= Opening Skinner's Box =

Book by Lauren Slater

Opening Skinner's Box: Great Psychological Experiments of the Twentieth Century (W. W. Norton & Company, 2004, ISBN 0393050955), is a book by Lauren Slater.

In this book, Slater sets out to describe some of the psychological experiments of the twentieth century. Controversially, the author also describes the urban legend that B.F. Skinner raised his child in his Skinner box, a kind of Operant conditioning chamber, in a way which many perceived as being poorly researched and lending credit to a false claim.

==Experiments covered==

- The work and experiments of B. F. Skinner
- The Milgram experiment of the 1950s, a controversial experiment designed to explain obedience to authority to a post-Holocaust world
- The Rosenhan experiment, which questioned the validity of psychiatric diagnosis in the 1970s
- Darley and Latané's helping behavior studies
- Leon Festinger's theory of Cognitive dissonance among cult members whose predicted apocalypse fails to arrive
- Rat Park, a study into drug addiction conducted by Canadian psychologist Bruce K. Alexander in the late 1970s, which attempted to show that drugs do not cause addiction by demonstrating that the apparent addiction to opiate drugs commonly observed in laboratory rats exposed to it is attributable to their living conditions, and not to any addictive property of the drug itself
- The misinformation effect, discovered by Elizabeth Loftus, which gave rise to the lost in the mall technique
- Harry Harlow, an American psychologist best known for his maternal-separation and social isolation experiments on rhesus monkeys, which demonstrated the importance of care-giving and companionship in social and cognitive development
- António Egas Moniz and his development of lobotomy
- Eric Kandel, who identified CREB as a protein involved in long-term memory

== Controversy ==

B. F. Skinner's daughter Deborah criticised the book for its claims that she had been raised in a box and committed suicide. The book, indeed, mentioned such claims, but also rebutted them with an interview with Deborah's sister, Julie Vargas.
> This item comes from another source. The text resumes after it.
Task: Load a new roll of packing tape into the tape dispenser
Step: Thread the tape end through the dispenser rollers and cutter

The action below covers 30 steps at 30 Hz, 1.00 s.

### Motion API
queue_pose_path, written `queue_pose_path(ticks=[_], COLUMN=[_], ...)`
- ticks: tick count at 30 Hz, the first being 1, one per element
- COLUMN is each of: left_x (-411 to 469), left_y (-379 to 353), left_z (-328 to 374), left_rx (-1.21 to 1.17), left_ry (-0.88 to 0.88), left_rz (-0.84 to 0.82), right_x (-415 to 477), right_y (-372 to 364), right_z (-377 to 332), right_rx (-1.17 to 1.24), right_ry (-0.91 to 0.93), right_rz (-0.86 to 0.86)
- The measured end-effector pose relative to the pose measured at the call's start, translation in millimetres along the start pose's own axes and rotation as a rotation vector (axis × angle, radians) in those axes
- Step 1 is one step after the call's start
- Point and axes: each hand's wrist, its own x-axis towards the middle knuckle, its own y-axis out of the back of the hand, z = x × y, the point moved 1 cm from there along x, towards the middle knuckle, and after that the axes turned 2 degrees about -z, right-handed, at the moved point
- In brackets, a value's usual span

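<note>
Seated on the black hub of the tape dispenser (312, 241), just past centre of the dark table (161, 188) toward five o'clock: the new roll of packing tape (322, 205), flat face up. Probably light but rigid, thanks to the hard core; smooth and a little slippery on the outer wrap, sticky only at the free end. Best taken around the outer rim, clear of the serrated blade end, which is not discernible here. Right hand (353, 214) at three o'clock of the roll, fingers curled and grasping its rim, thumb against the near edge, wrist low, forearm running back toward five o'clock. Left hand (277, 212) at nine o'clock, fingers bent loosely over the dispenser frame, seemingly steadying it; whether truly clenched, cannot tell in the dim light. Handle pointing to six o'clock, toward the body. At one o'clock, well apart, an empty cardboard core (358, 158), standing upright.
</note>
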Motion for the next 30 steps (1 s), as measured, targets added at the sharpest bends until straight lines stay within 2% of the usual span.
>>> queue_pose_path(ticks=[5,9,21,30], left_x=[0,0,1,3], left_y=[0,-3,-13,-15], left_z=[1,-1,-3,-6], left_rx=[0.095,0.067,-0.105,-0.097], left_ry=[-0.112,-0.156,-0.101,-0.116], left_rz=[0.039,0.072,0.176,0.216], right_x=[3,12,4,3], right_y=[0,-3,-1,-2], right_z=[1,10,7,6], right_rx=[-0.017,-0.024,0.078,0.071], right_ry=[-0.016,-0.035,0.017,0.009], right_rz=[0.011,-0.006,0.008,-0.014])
In an article for The Guardian, Deborah described the claims as "doing her family a disservice" and stated that she was a very healthy child growing up. Skinner's daughter also described the truth behind the photographs which spawned the legend, namely that her father had developed a heated crib for her, later marketed under the name "Air-Crib", which had been mistaken by the public for a Skinner box.